Collaborative Law; Divorce with Dignity

Divorce and Family Law

Collaborative Law is a process whereby you are provided with the best opportunity possible of achieving the best resolution you can for your family. This is achieved by taking away the confrontational nature which are usually involved in court proceedings.

The solicitors involved have been specially trained to guide you through every aspect of your divorce. Unlike court proceedings they do not focus on one issue at a time. The face to face meetings that are involved in the process represent your agenda and the issues that you wish to discuss. The same meeting can deal with:

  • Children
  • Matters of communication
  • Finances
  • Temporary arrangements

Because the process is controlled by the client it can limit both costs and acrimony.

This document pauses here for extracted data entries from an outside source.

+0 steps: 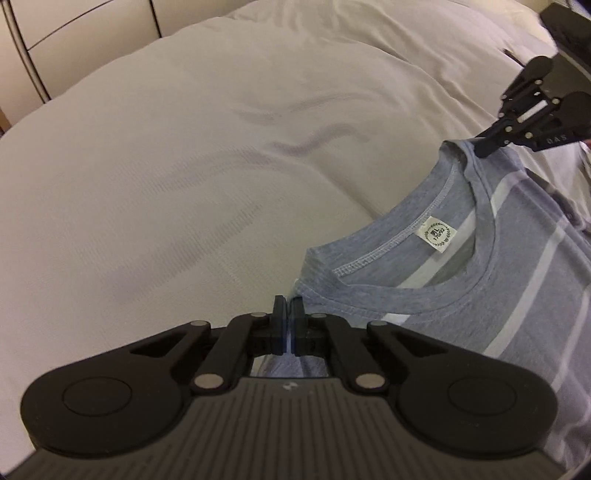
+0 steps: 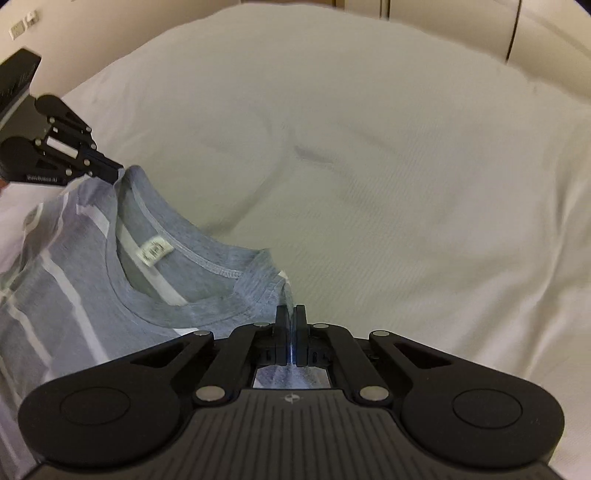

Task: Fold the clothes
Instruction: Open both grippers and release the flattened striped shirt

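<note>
A grey-blue T-shirt [image 1: 461, 280] with white stripes hangs stretched between my two grippers above a white bed, collar and label facing the cameras. My left gripper [image 1: 289, 314] is shut on the shirt's shoulder edge beside the collar. My right gripper [image 2: 291, 321] is shut on the opposite shoulder edge. In the left wrist view the right gripper [image 1: 484, 149] shows at the far right, pinching the shirt's far shoulder. In the right wrist view the shirt [image 2: 92, 280] hangs at the left and the left gripper [image 2: 114, 173] pinches its far shoulder.
The white bedsheet [image 1: 184, 166] with soft wrinkles spreads below and ahead in both views [image 2: 406, 184]. Pale cabinet doors [image 1: 74, 33] stand beyond the bed's far edge. A wall with a socket plate [image 2: 18, 29] is at the upper left.
</note>
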A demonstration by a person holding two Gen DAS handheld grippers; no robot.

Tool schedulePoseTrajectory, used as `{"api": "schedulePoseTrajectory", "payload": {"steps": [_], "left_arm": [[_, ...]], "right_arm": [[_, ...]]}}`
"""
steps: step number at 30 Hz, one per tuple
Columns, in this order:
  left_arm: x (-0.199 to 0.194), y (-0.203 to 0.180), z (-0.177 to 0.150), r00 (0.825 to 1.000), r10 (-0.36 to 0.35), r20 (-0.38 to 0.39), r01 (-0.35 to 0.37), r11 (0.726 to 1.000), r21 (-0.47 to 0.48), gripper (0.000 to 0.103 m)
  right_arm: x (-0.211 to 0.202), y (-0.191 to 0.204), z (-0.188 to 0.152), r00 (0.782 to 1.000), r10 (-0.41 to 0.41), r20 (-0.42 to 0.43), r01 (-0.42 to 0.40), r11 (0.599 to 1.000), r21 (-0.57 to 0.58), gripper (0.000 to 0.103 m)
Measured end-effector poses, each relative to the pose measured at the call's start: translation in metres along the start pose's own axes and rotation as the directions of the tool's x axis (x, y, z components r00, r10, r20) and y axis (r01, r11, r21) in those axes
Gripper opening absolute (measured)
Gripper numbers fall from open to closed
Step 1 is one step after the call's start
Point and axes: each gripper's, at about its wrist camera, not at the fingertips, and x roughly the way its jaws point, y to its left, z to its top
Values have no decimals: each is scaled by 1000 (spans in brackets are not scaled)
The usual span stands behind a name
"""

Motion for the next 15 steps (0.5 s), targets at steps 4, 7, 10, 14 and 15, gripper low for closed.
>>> {"api": "schedulePoseTrajectory", "payload": {"steps": [4, 7, 10, 14, 15], "left_arm": [[28, 13, 8, 999, 25, -46, -28, 997, -70, 1], [45, 16, -1, 993, 59, -102, -68, 994, -90, 11], [34, 20, -10, 991, 103, -80, -113, 984, -138, 22], [3, 20, -26, 987, 146, -61, -156, 968, -197, 20], [-4, 14, -29, 988, 142, -57, -151, 967, -205, 20]], "right_arm": [[9, -8, 14, 997, -69, 28, 70, 998, -4, 0], [24, -14, 13, 991, -125, 39, 124, 992, 19, 0], [24, -21, 5, 987, -156, 38, 152, 983, 99, 11], [-11, -27, -19, 980, -188, 69, 172, 966, 194, 17], [-21, -26, -27, 979, -189, 73, 170, 962, 215, 18]]}}
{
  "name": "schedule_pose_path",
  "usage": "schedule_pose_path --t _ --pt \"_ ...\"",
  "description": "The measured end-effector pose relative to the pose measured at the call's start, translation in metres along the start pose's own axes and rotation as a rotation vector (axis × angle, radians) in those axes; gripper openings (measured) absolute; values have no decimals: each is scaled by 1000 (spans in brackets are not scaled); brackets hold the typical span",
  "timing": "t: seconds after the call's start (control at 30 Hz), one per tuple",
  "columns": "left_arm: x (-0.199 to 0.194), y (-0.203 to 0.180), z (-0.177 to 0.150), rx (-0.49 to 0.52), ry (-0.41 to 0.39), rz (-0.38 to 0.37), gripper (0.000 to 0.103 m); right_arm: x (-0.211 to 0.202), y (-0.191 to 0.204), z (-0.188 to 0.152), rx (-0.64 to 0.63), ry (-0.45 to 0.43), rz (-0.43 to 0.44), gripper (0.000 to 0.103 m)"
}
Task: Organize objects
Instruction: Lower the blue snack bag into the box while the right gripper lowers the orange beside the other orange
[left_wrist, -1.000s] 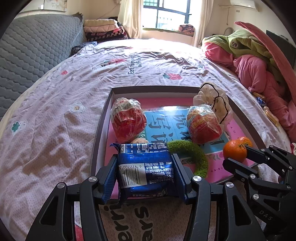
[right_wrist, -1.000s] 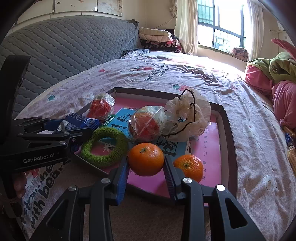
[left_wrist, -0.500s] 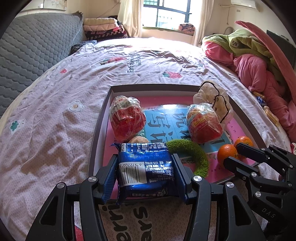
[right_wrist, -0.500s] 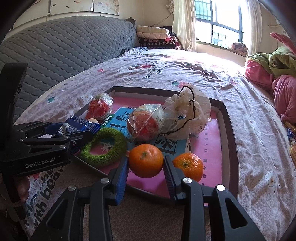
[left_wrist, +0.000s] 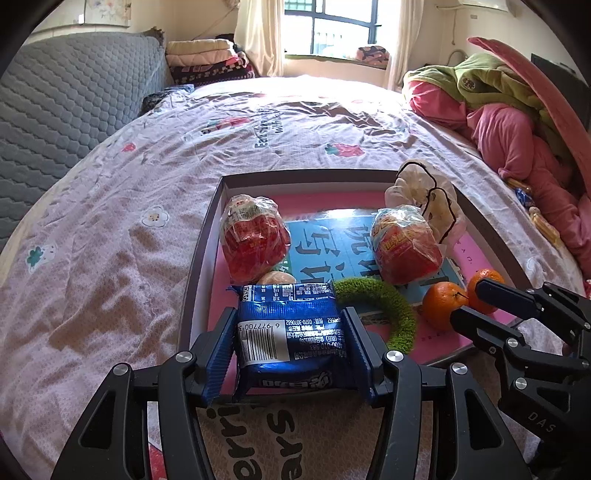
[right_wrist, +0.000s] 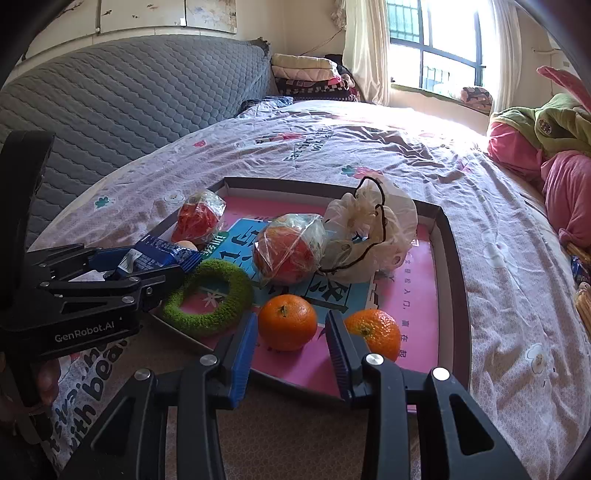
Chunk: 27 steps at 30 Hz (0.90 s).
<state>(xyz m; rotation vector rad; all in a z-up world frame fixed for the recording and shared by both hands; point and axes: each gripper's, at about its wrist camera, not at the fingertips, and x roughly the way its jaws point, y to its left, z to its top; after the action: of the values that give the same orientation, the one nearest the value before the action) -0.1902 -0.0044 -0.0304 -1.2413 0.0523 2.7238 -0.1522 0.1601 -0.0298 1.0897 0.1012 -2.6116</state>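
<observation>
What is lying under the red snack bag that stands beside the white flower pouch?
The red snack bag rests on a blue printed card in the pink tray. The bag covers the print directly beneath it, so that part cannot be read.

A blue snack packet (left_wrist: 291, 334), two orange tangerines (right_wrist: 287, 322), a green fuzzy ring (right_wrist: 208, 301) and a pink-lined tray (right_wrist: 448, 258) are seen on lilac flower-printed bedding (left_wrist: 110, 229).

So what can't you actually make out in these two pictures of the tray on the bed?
- Small pale round thing, left wrist view: mostly hidden behind the blue foil snack packet.
- Blue printed sheet, right wrist view: its characters are partly covered by the clear-wrapped red snack and white drawstring bag.
- Right gripper: whether its pads touch the near orange tangerine.
</observation>
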Motion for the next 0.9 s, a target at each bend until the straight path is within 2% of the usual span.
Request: schedule_pose_path --t 0.3,0.43,0.73,0.9 --pt "-8 -3 3 7 -25 1 59 -6 -4 2 9 -14 -4 38" --pt "-12 -3 5 1 -36 5 62 -8 -6 3 19 -23 -6 43" --pt "-16 -3 7 -4 -47 3 63 -12 -7 3 25 -30 -16 44" --pt "-22 1 10 -13 -63 4 64 -14 -8 5 31 -34 -20 51"
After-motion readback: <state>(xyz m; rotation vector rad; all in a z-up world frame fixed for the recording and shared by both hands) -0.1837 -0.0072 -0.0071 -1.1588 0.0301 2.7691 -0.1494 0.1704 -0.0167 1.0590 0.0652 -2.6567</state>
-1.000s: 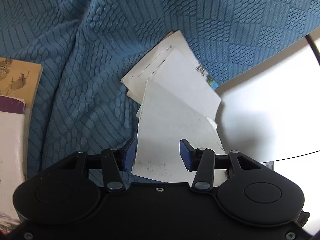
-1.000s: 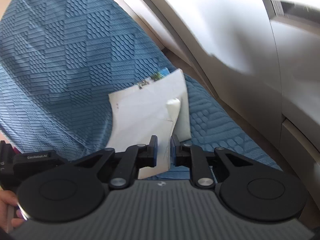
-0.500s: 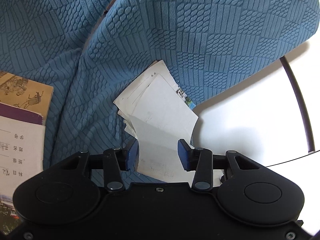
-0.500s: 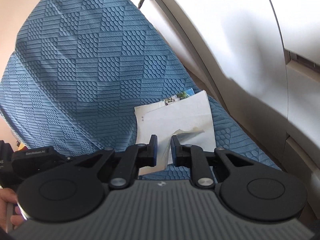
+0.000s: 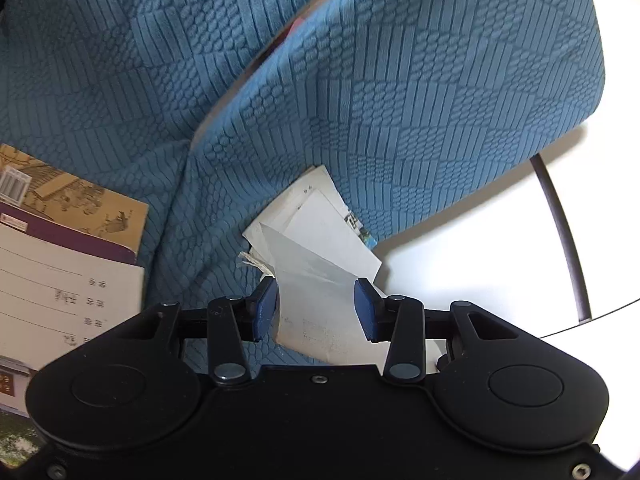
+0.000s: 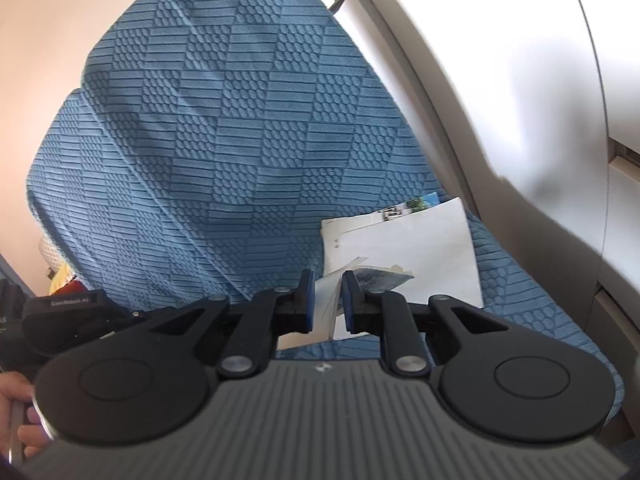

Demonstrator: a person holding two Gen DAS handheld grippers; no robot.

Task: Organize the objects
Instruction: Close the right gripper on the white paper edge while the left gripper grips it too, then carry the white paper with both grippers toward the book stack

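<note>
Left wrist view: the left gripper (image 5: 315, 307) fills the lower half of the frame, its blue-padded jaws held moderately wide. A lifted white sheet (image 5: 320, 300) rises between them; whether either pad touches it cannot be told, and the jaws do not look closed on it. Behind it, at frame centre, the stack of loose papers (image 5: 320, 220) lies fanned on the blue textured cover (image 5: 400, 100), with a colour-printed corner showing at its right edge. At the left edge lie books: a tan illustrated book (image 5: 80, 200) under a purple-banded white booklet (image 5: 60, 292) with printed characters. A white surface (image 5: 460, 268) with a dark curved rod (image 5: 560, 220) occupies the right side.

Right wrist view: the right gripper (image 6: 327, 300) sits at lower centre with its jaws drawn narrow, only a thin gap between the blue pads. A curled sheet edge (image 6: 330, 292) stands in that gap, apparently pinched. Just right of the fingers a crumpled, partly printed paper (image 6: 380, 274) lies on the white stack (image 6: 420, 248), which rests on the blue seat right of centre. Pale panels (image 6: 520, 80) run down the right side. The other gripper's dark body (image 6: 72, 320) and a hand (image 6: 20, 420) appear at lower left.
</note>
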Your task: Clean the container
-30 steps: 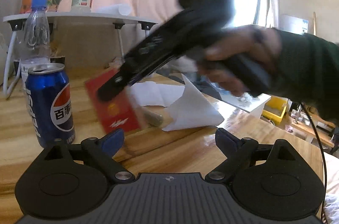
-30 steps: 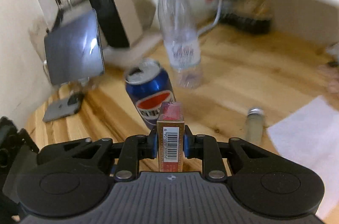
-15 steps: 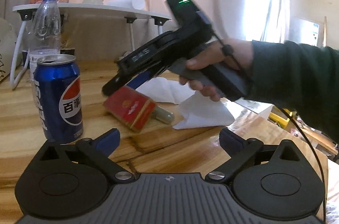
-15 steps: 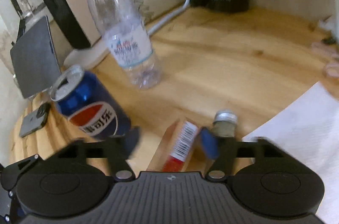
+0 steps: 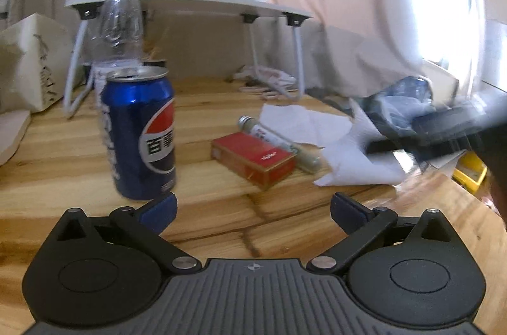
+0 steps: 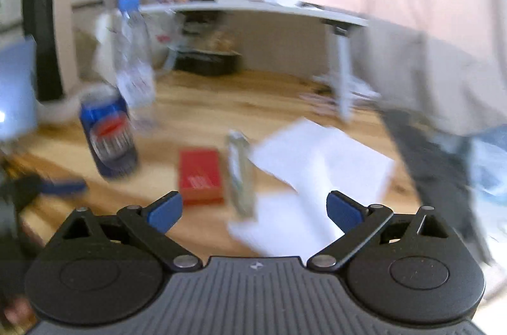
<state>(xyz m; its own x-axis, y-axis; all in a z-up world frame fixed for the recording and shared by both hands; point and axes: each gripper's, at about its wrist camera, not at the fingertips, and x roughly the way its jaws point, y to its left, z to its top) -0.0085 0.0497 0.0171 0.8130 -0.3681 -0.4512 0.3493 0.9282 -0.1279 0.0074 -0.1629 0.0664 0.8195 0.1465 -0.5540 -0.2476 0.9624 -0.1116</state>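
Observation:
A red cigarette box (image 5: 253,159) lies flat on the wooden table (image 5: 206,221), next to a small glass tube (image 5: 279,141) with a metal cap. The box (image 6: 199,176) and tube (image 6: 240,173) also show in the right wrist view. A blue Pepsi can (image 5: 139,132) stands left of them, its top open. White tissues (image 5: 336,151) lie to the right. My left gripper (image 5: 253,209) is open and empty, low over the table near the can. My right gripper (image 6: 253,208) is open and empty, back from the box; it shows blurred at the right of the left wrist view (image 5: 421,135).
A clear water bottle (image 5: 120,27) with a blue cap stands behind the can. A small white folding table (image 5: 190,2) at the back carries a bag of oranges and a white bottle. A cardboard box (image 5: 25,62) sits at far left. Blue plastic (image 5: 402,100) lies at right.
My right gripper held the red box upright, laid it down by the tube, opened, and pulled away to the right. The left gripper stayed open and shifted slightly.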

Collaborative lawyers have access to a number of similarly specially trained professionals such as counsellors and the aim is that a result is reached in a dignified and respectful way.

How does it work?

Rather than go through lengthy correspondence and litigation all discussions are in a four way face to face meeting. Your specially trained Collaborative lawyer will be with you at each of the meetings to help guide you through them and protect your interest. Discussions involve focus on you and your concerns.

The Collaborative Law process requires a commitment from both parties to be full and frank in their disclosure of assets and income.

You will be guided through each stage in the procedure with the help if necessary of financial advice from independent financial advisors.

There may be issues that require extensive advice on dealing with child arrangements.  A trained Collaborative lawyer has access to specially trained professionals who can help.

Collaborative Family Law is not for every client but it is worth considering if you want to work within a process where both parties to the relationship treat the other with respect and in a non-confrontational manner. Where there are children involved they are the prime consideration and any agreement will be reached with their interests uppermost in the parties minds.

You will have some sort of relationship with your former partner indefinitely. If you consider it would be better to continue that relationship as amicably as possible, then Collaborative law enables you to discuss and agree arrangements. If there are difficulties and differences it gives you the opportunity to air them.

The benefit is that you are in control of the process. It moves at your pace and the outcome is one of which you approve. It is your marriage and the settlement must be yours.

If you do go to court and cannot reach an agreement a Judge will make a decision for you which may suit neither party.

It is different from mediation. A mediator cannot give either of you legal advice. They are only there to facilitate a result. If the mediator does manage to bring each of you to a conclusion you still have to go and see a solicitor to bring the matter to finalisation.

Collaborative Law is not for everybody. It may not be for you if:

(a) You believe your partner will withhold financial or other information     

(b) You do not believe your partner has an ability to participate in good faith

(c) You do not believe your partner is determined to use the process to resolve issues     

(d) You do not believe your partner can acknowledged the views and needs of others

7 things you should know about Collaborative Law:

1. When you chose the collaborative process it is a free exchange of information between parties with a pledge not to go to court. If one party decides to go to court then the professionals must withdraw from the process and each party starts with a new solicitor.   

2.Collaborative practice is not mediation.  Mediation involves an impartial third party who assists the negotiations and tries to help settle mattes.  Mediators should not give legal advice or be an advocate for each side.  Collaborative practice involves both parties and both parties’ lawyers during the negotiation process.  Collaborative practice lawyers who have training which is similar to mediators work with clients and one another to find a solution.    

3. Parties can gain assistance not only from their chosen lawyer but also from other problem solvers including accountants, counsellors, IFA’s to assist to find a solution.        

4. Collaborative practice is a non adversarial approach to settlement.  It does not rely upon the court system or Judges to resolve disputes and is a mechanism for parties to agree a solution that works best for them as individuals and is mindful of the parties’ needs and desires and that of any children.  Children’s needs can be held as paramount in these circumstances and the emotional tolls often placed on them as a result of court proceedings need not play a part.  Collaborative law is designed to ease the emotional strains of a relationship breakdown and encourage the wellbeing of children.   

5. If you decide on the collaborative practice both sides hire their own collaborative lawyer and everyone agrees in writing not to go to court.  Meetings are held on a face to face basis with lawyers present which are conducted and designed to produce an honest exchange of information and a clear understanding about the parties needs and expectations, especially where the welfare of children is concerned with a solution achieved by all parties which leads to a final divorce agreement.        

6. The timescales for collaborative practice suit each party’s requirement.  You get to determine how quickly your divorce and financial settlement proceeds, full disclosure and open communication allows issues to be dealt with efficiently and effectively without arduous court hearings and delays in the court system.    

7. The cost of the collaborative process can be significantly less than those expended at court with the monies formed during the marriage used to help the parties find solutions to a future apart as opposed to settling fees of solicitors and the court.